*** Dataset content Section Begins ***

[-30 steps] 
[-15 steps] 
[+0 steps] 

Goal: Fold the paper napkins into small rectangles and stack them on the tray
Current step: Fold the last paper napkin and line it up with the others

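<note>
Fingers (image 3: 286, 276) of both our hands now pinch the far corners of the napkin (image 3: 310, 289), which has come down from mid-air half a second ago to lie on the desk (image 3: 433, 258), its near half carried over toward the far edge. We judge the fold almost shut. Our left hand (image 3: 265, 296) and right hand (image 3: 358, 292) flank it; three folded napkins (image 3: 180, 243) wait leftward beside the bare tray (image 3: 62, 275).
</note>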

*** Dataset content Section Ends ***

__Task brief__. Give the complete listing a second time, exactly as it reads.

__Output of the exercise__.
[-30 steps] 
[-15 steps] 
[+0 steps] 

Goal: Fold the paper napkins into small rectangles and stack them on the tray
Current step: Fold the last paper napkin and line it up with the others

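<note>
Fingers (image 3: 286, 276) of both our hands now pinch the far corners of the napkin (image 3: 310, 289), which has come down from mid-air half a second ago to lie on the desk (image 3: 433, 258), its near half carried over toward the far edge. We judge the fold almost shut. Our left hand (image 3: 265, 296) and right hand (image 3: 358, 292) flank it; three folded napkins (image 3: 180, 243) wait leftward beside the bare tray (image 3: 62, 275).
</note>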

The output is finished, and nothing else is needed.